Task directions: Your task is to find every line in the records that holds the string "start" and copy it.

----

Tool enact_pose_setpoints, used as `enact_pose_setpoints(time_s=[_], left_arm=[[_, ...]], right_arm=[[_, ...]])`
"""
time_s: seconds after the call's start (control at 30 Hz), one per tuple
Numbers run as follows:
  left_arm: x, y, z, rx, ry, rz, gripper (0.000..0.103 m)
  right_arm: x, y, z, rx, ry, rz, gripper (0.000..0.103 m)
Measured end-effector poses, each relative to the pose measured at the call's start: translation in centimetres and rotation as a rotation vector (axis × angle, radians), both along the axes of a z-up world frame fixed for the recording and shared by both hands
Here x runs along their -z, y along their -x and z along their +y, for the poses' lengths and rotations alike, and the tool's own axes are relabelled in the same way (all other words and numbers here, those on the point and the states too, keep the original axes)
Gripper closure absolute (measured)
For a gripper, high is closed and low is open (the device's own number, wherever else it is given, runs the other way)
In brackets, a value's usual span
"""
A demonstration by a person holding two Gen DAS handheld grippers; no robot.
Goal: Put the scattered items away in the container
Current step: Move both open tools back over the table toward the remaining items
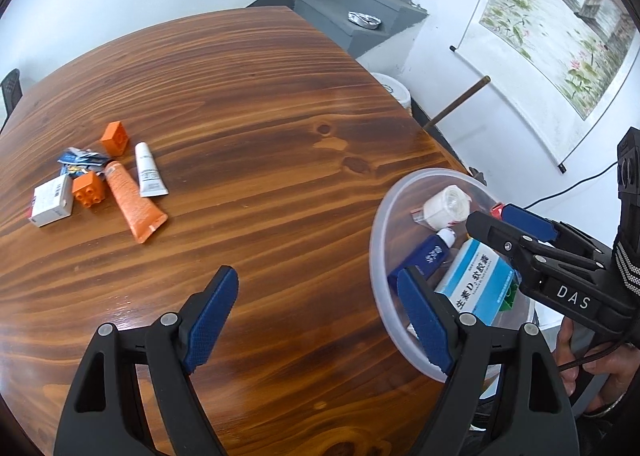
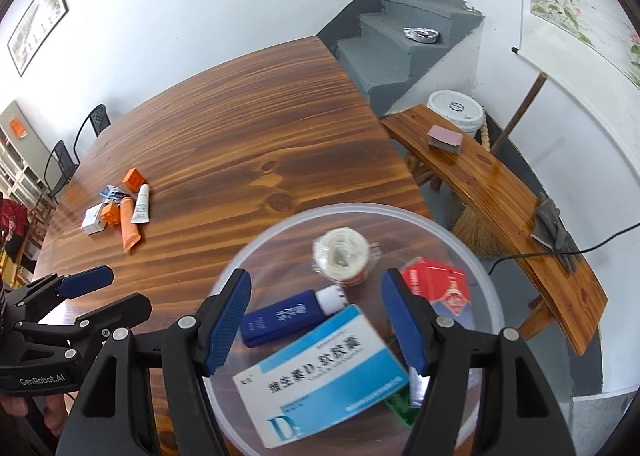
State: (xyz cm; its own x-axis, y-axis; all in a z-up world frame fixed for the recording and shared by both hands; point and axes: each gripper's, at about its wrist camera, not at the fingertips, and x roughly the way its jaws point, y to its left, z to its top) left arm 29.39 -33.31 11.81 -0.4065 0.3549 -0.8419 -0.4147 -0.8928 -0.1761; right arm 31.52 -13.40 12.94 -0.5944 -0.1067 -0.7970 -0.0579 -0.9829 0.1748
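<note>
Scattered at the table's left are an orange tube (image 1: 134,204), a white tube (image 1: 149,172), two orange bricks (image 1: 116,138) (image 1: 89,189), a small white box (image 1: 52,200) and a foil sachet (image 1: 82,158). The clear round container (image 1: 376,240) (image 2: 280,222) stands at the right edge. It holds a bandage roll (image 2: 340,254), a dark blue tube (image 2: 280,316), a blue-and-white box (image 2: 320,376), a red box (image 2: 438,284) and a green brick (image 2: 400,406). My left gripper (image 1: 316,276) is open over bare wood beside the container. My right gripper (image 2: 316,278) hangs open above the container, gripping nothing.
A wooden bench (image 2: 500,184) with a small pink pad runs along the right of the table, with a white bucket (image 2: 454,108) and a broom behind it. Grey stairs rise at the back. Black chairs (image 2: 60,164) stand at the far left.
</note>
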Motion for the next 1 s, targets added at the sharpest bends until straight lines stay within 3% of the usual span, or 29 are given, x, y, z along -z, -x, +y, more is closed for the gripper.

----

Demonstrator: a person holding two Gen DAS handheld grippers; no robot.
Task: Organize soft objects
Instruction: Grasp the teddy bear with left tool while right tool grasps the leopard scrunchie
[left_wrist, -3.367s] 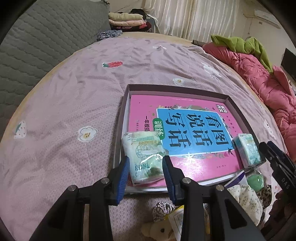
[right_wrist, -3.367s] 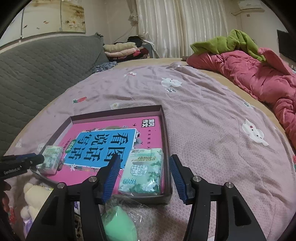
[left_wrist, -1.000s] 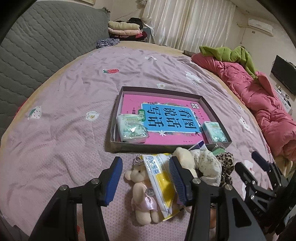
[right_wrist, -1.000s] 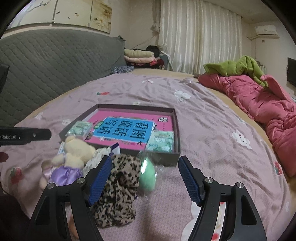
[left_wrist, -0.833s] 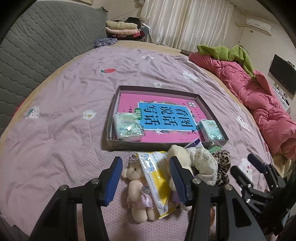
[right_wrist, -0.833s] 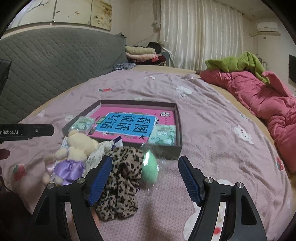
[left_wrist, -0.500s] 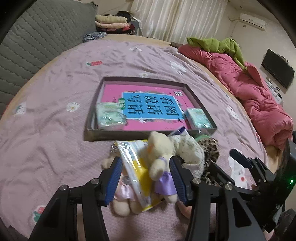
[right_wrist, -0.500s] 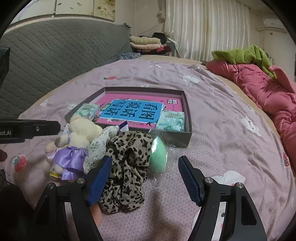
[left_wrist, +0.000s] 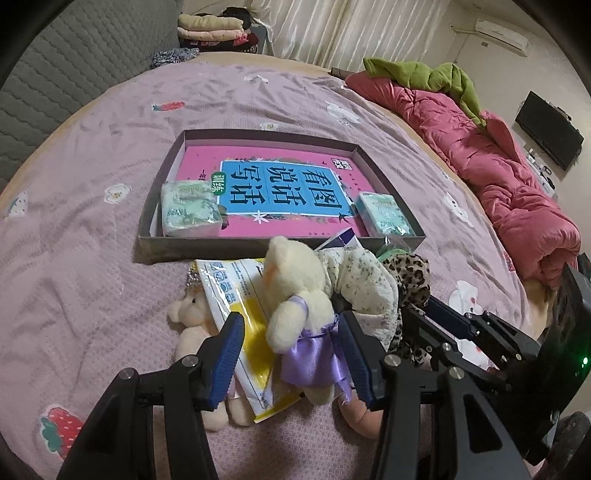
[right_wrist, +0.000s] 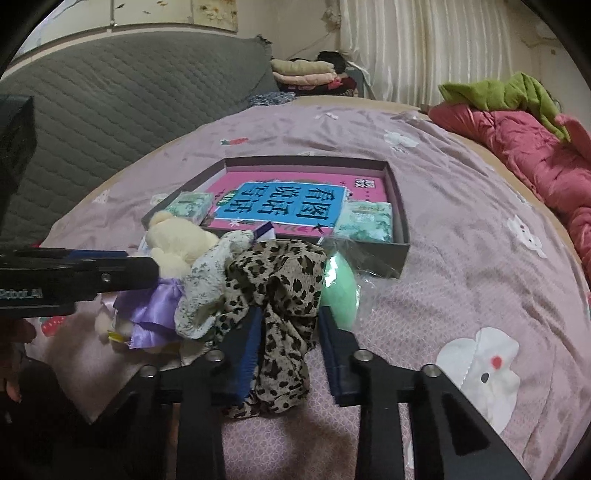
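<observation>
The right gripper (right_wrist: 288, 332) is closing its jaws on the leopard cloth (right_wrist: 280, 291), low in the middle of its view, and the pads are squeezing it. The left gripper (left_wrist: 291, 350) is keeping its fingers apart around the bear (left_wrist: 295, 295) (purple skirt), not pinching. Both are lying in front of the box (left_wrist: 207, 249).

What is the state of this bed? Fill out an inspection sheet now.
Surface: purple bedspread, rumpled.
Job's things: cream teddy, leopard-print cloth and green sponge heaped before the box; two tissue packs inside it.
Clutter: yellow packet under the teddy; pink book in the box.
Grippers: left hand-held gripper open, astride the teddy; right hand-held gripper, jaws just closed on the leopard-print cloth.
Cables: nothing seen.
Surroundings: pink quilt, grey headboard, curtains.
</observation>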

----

Expected output:
time_s: seconds after the call's start (control at 30 Hz), one per tuple
Measured end-effector poses, each relative to the pose measured at the call's start: translation in centimetres and rotation as a rotation vector (axis × angle, radians), both along the axes of a z-up world frame fixed for the recording and shared by both hands

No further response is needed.